AT88SC1616CRF [Summary Datasheet]
Atmel-5026GS-CryptoRF-AT88SC1616CRF-Datasheet-Summary_012014
6
7. Security Operations
7.1 Anti-tearing
In the event of a power loss during a write cycle, the integrity of the device’s stored data may be recovered. This function
is optional — The host may choose to activate the anti-tearing function depending on application requirements.
When anti-tearing is active, Write commands take longer to execute since more write cycles are required to
complete them.
Data writes are limited to 8-byte pages when anti-tearing is active.
Data is written first to a buffer zone in EEPROM instead of to the intended destination address, but with the same access
conditions. The data is then written to the required location. If this second write cycle is interrupted due to a power loss,
the device will automatically recover the data from the buffer zone at the next power-up.
7.2 Password Verification
Passwords may be used to protect user zone Read and/or Write access. When a password is presented using the Check
Password command, it is memorized and active until power is removed unless a new password is presented or a valid
DESELECT or IDLE command is received. Only one password is active at a time, but Write passwords also give Read
access.
7.3 Authentication Protocol
The access to a user zone may be protected by an authentication protocol in addition to password dependent rights.
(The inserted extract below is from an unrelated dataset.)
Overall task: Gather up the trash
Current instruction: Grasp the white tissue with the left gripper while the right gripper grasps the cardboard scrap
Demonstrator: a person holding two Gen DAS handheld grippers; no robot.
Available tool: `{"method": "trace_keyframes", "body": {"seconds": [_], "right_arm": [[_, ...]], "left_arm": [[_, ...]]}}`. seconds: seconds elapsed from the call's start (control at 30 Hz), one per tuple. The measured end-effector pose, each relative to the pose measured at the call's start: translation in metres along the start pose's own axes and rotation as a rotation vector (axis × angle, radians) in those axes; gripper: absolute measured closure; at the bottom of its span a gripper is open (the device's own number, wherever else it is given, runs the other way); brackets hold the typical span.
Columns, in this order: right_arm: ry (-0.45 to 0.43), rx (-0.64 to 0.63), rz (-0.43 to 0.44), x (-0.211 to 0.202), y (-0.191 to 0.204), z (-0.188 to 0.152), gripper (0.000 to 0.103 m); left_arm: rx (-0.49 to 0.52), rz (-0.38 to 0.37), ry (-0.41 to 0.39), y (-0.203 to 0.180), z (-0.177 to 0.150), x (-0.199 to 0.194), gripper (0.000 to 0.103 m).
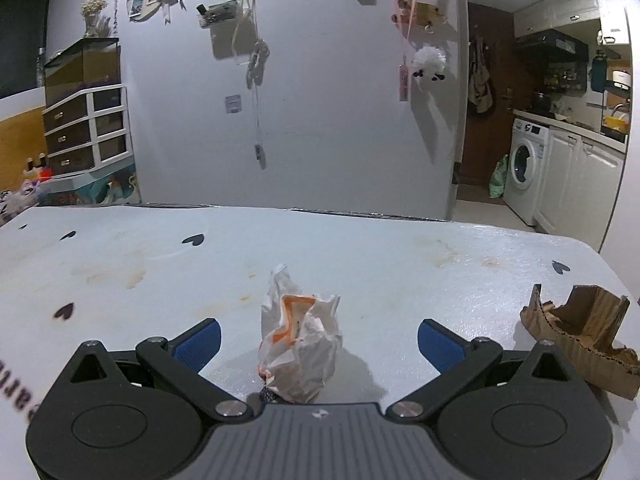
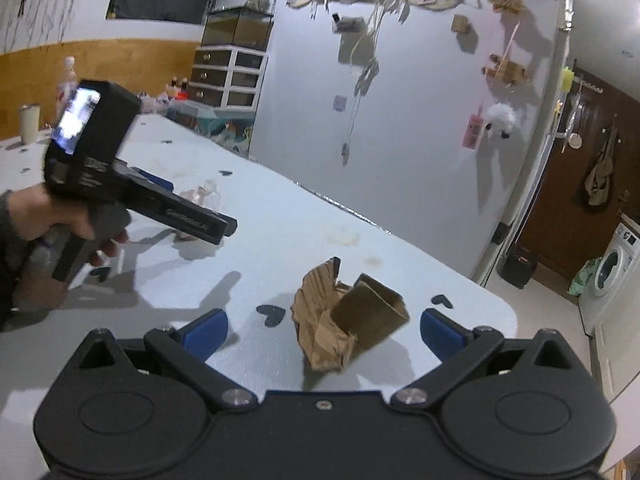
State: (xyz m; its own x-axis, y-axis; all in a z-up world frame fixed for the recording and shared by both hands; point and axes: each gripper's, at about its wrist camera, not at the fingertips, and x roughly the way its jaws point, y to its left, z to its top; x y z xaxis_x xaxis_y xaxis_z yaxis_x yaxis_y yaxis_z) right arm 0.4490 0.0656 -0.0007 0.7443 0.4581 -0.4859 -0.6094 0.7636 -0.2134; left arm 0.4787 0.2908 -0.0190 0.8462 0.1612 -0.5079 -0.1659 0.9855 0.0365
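A crumpled white and orange paper wrapper point(image 1: 300, 344) stands on the white table point(image 1: 360, 256) between the wide-apart blue pads of my left gripper point(image 1: 319, 342), which is open around it without touching. A torn brown cardboard piece point(image 2: 348, 328) lies on the table between the spread pads of my right gripper point(image 2: 323, 332), also open. The same cardboard piece point(image 1: 580, 344) shows at the right in the left wrist view. In the right wrist view a hand point(image 2: 68, 216) holds the left gripper body point(image 2: 120, 168) over the wrapper point(image 2: 204, 196), which is mostly hidden behind it.
The table's far edge point(image 1: 320, 210) meets a white wall with hanging decorations. Its right rounded corner point(image 2: 500, 304) drops to the floor, with a washing machine point(image 1: 524, 160) and kitchen cabinets beyond. A drawer unit point(image 1: 84, 128) stands at the back left. A cup point(image 2: 29, 122) sits far left.
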Motion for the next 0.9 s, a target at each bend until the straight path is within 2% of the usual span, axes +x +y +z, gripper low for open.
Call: {"method": "trace_keyframes", "body": {"seconds": [0.1, 0.2, 0.47, 0.6, 0.67, 0.77, 0.83, 0.9], "right_arm": [[0.036, -0.006, -0.018, 0.021, -0.003, 0.000, 0.000], [0.082, 0.055, -0.002, 0.039, -0.014, -0.001, 0.000], [0.116, 0.186, 0.050, 0.065, -0.037, -0.005, 0.000], [0.092, 0.166, 0.064, 0.066, -0.030, -0.003, 0.001], [0.087, 0.153, 0.079, 0.065, -0.025, -0.002, 0.014], [0.120, 0.165, 0.080, 0.064, -0.021, -0.002, 0.027], [0.113, 0.186, 0.079, 0.059, -0.020, -0.005, 0.028], [0.106, 0.201, 0.078, 0.053, -0.020, -0.007, 0.030]], "left_arm": [[-0.001, -0.015, 0.000, 0.001, -0.002, 0.005, 0.000], [-0.007, -0.032, 0.009, 0.004, -0.002, 0.010, 0.000], [-0.025, -0.068, 0.009, 0.009, -0.001, 0.016, 0.002], [-0.039, -0.079, 0.013, 0.011, -0.001, 0.017, 0.012], [-0.052, -0.078, 0.013, 0.013, -0.001, 0.017, 0.018], [-0.055, -0.076, 0.018, 0.013, -0.001, 0.018, 0.025], [-0.054, -0.079, 0.024, 0.013, -0.002, 0.018, 0.029], [-0.057, -0.085, 0.029, 0.014, -0.002, 0.018, 0.039]]}}
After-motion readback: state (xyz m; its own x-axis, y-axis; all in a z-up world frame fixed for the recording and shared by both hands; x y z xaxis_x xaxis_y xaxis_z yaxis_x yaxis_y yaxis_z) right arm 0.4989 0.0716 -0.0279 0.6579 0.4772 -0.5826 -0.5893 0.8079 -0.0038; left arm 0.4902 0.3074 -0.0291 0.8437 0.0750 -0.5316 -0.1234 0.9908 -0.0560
Passwords are encrypted in authentication mode.
The authentication success is memorized and active as long as the chip is powered, unless a new authentication is
initialized or a valid DESELECT or IDLE command is received. If the new authentication request is not validated, the card
loses its previous authentication and it must be presented again. Only the last request is memorized.
7.4 Encryption
The data exchanged between the card and the reader during Read, Write, and Check Password commands may be
encrypted to ensure data confidentiality.
The issuer may choose to protect the access to a user zone with an encryption key by settings made in the configuration
memory. In that case, activation of the encryption mode is required in order to read/write data in the zone.
The encryption activation success is memorized and active as long as the chip is powered, unless a new initialization is
initiated or a valid DESELECT or IDLE command is received. If the new encryption activation request is not validated, the
card will no longer encrypt data during Read operations nor will it decrypt data received during Write or Check Password
operations.
7.5 Checksum
The PICC implements a data validity check function in the form of a checksum. The checksum may function in standard
or cryptographic mode. In the standard mode, the checksum is optional and may be used for transmission error
detection. The cryptographic mode is more powerful since it provides data origin authentication capability in the form of a
Message Authentication Code (MAC). To write data to the device, the host is required to compute a valid MAC and
provide it to the device. If after an in going command the device computes a MAC different from the MAC transmitted by
the host, not only is the command abandoned but the cryptographic mode is also reset. A new authentication is required
to reactivate the cryptographic mode.